The Cathay Pacific Group has placed an order for 14 additional 777-9 aircraft, bringing its total order for the model to 35, with options for seven more. The aircraft are expected to support Cathay’s expansion plans in long-haul travel.
This order comes as the airline group reported a marginal 1% increase in first-half profit to HK$3.65bn ($465 million) on August 6, 2025, with this increase supported by strong passenger numbers, lower fuel costs, and a steady cargo performance.
Revenue for the six-month period rose 9.5% on the prior year to HK$54.3bn ($6.91bn), up from HK$49.6bn ($6.31bn) a year earlier.
“Over the past few years, we have embarked on an all-encompassing fleet renewal and expansion plan, which includes orders for over 100 new narrowbody, regional widebody, long-haul widebody and large freighter aircraft,” said Cathay Group chair Patrick Healy.
Healy noted that this latest order pushes the group's total investment to well over HK$100bn ($12.74bn), encompassing new cabin products, upgraded lounges, and digital innovations. These enhancements are aimed at further reinforcing Hong Kong’s position as a global aviation hub.
Following the result, the group announced a first interim dividend of HK20 cents ($0.025) per ordinary share, amounting to HK$1.3bn ($165.5 million). This matches the dividend paid in 2024.
Despite the increase in traffic and operational capacity, the group saw declining yields across both its passenger and cargo segments.

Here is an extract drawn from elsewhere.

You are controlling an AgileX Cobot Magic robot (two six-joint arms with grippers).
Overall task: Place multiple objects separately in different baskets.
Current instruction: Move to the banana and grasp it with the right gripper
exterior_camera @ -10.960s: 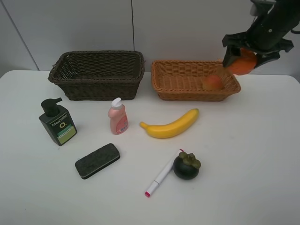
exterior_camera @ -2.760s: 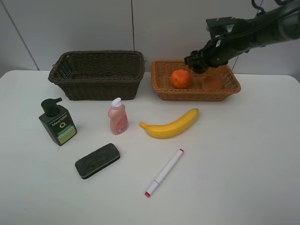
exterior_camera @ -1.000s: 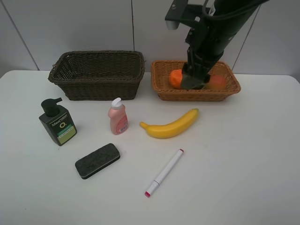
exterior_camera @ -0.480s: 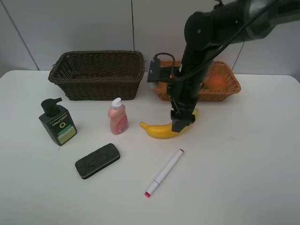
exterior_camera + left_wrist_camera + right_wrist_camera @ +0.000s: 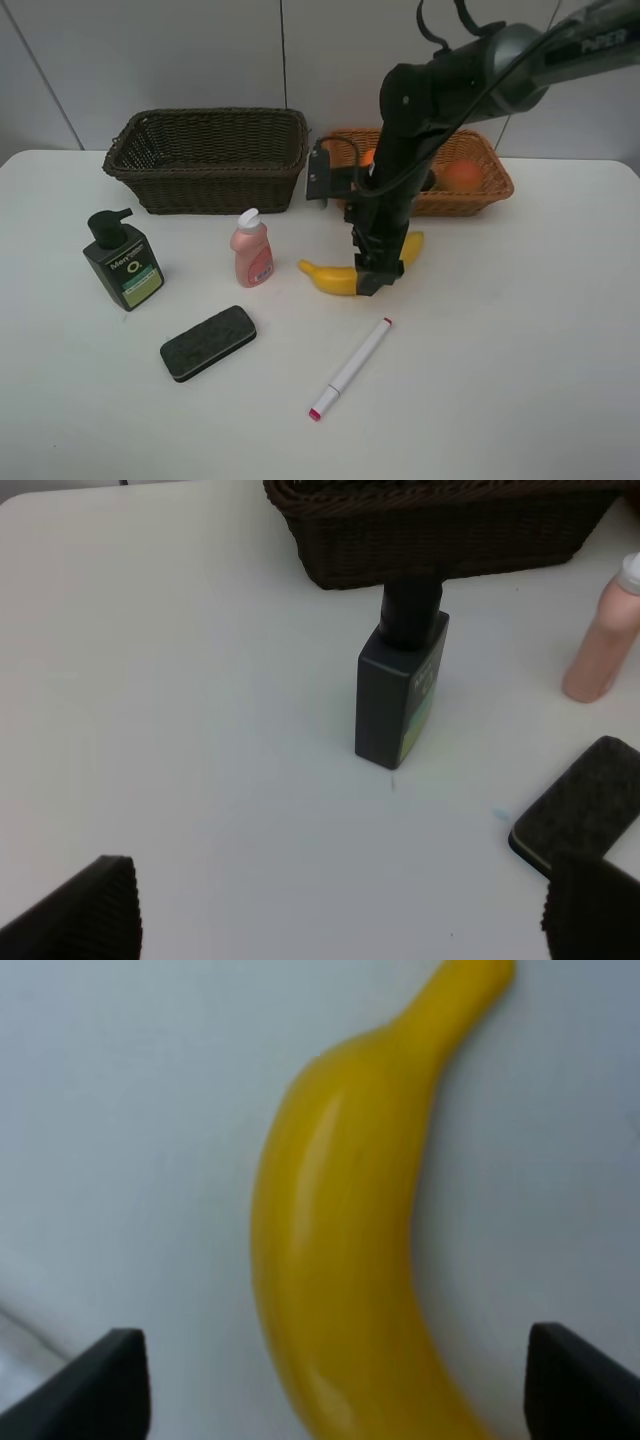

At Cathay Pacific, passenger yield dropped 12.3% to HK60.4 cents ($0.076), while passenger revenue per available seat kilometre (ASK) fell 9.9%. Low-cost carrier HK Express reported more increased pressures, with passenger revenue per ASK dropping 27.3%, and yield fell 21.6%, with its load factor declining from 85% to 78.9%.
The cargo business also saw challenges. Although volumes increased, cargo yield declined 3.4%, while cargo revenue per available freight tonne kilometre (AFTK) was down 5.6%.
Despite the pressures, Cathay remains upbeat about its outlook. The group said it remains "fully confident" in Hong Kong’s role as a global aviation hub, pointing to the more than HK$100bn in investment in new aircraft, lounges, and technology. Travel demand is expected to remain strong in the near term, with the airline planning to expand its network and enhance customer service.
However, the cargo business remains exposed to external risks. The company acknowledged that market conditions are uncertain and said it would continue to be “vigilant and agile” while investing in specialised cargo offerings and sustainability initiatives.
HK Express, which has recently launched new routes, continues to face short-term challenges. While there has been a pickup in bookings to Japan, levels have yet to return to normal.
“These routes will take time to mature,” the company said. “However, our customers have responded well to them initially.”
Cathay added that it is taking a long-term view of HK Express and remains confident in its path to profitability as the airline improves efficiency and strengthens its operations.